■ Exercise description ■
Determine how many lines of the records include "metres", and answer with the number alone.

■ Task data ■
--- START ---

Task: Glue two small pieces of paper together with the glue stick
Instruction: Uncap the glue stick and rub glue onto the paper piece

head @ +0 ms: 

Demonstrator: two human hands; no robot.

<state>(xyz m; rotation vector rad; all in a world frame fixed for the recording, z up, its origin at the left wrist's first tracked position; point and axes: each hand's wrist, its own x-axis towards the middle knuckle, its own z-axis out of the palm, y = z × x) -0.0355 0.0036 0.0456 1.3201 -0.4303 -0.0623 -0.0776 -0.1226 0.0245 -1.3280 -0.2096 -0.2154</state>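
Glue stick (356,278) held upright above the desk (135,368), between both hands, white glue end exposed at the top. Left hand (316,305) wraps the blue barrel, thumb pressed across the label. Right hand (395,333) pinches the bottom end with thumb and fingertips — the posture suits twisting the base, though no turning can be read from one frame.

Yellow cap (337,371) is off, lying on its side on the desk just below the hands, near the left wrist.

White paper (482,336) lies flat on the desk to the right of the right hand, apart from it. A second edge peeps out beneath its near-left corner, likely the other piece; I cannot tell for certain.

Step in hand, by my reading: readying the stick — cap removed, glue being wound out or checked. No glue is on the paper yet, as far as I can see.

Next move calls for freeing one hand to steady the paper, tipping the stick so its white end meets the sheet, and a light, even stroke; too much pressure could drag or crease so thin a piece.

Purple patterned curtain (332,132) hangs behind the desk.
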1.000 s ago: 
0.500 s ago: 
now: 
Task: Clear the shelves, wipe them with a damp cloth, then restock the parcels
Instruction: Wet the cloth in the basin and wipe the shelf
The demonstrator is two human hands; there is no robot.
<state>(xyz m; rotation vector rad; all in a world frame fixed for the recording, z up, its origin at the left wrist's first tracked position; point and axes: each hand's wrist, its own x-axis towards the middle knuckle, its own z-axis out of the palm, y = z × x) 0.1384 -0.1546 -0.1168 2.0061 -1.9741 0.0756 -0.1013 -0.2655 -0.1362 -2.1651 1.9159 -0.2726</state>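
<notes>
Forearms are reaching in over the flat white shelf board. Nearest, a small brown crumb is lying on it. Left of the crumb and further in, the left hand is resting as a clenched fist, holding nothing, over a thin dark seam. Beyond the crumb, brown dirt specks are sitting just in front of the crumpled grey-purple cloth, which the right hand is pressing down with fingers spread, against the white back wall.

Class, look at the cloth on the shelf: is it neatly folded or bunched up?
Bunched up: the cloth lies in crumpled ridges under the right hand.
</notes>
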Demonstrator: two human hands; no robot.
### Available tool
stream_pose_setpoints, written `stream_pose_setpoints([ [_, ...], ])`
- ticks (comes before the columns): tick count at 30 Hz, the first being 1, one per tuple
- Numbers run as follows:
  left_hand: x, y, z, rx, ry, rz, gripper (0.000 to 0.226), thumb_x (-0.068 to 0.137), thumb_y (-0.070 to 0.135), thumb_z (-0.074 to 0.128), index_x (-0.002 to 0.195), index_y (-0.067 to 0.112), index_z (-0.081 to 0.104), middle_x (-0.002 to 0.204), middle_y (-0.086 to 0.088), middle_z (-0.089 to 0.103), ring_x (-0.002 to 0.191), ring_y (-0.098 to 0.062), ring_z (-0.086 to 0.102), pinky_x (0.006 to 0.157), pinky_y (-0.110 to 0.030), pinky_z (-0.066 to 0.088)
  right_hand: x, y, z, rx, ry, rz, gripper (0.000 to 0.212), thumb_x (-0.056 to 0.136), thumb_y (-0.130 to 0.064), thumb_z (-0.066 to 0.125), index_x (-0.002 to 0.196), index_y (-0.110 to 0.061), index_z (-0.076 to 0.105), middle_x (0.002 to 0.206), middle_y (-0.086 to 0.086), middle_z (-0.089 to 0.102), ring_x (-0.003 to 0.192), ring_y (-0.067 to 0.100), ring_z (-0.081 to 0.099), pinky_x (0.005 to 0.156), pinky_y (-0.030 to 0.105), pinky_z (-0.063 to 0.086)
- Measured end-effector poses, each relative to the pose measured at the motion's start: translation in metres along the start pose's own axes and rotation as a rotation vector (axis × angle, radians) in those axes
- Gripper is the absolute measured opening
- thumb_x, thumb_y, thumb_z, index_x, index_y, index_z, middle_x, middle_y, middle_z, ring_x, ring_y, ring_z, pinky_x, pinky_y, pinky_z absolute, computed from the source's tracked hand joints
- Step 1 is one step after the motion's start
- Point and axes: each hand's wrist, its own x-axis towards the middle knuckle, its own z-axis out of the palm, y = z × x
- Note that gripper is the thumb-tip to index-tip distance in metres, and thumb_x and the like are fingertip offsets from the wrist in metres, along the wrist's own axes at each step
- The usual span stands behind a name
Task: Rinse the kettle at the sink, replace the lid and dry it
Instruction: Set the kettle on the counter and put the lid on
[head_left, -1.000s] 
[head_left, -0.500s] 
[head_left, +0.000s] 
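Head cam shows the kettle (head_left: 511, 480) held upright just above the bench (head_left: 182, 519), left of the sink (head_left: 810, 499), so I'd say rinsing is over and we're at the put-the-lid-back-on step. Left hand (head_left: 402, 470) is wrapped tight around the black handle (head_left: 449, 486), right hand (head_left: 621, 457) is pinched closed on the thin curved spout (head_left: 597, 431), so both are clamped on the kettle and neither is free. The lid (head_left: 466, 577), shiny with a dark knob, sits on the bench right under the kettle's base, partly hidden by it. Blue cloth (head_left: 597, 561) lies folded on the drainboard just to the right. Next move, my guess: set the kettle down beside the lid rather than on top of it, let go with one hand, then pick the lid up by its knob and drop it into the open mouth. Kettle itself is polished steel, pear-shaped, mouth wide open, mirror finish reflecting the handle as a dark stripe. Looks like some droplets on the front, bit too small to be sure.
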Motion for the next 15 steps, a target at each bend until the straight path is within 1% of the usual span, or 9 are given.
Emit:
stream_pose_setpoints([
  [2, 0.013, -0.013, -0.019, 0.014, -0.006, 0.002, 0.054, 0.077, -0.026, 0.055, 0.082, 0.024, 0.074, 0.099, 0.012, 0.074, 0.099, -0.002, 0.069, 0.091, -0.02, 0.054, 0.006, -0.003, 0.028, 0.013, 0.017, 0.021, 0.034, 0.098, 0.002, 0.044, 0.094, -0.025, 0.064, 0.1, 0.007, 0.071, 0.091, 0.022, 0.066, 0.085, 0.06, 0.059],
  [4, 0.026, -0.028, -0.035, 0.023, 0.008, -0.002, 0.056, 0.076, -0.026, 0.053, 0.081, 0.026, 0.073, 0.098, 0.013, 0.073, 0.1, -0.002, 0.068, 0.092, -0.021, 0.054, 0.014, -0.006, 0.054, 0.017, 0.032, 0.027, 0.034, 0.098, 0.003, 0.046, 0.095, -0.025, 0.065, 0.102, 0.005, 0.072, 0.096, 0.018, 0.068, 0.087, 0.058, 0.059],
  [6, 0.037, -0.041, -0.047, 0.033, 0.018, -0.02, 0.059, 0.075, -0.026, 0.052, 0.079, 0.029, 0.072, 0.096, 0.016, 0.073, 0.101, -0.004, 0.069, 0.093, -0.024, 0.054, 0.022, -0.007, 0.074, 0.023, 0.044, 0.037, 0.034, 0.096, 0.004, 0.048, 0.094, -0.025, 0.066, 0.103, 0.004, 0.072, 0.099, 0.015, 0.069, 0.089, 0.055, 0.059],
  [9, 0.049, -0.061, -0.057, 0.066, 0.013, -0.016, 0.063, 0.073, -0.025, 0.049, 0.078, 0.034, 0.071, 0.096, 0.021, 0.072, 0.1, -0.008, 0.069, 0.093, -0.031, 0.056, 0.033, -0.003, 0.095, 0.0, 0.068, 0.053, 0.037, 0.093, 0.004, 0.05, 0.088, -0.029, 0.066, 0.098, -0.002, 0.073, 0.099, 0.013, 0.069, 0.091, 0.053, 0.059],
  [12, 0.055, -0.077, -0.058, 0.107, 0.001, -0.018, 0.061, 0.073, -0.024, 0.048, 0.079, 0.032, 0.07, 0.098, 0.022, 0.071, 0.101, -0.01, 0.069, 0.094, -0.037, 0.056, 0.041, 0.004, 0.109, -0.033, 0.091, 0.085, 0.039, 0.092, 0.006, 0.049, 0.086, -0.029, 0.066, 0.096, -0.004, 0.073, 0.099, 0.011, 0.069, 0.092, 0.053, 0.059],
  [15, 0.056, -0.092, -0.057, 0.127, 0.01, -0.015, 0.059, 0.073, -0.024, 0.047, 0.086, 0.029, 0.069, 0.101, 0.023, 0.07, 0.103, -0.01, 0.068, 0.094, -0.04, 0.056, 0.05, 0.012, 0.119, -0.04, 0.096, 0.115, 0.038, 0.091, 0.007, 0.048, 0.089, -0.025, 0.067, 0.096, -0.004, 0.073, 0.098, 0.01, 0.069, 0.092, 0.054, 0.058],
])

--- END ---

■ Exercise solution ■
2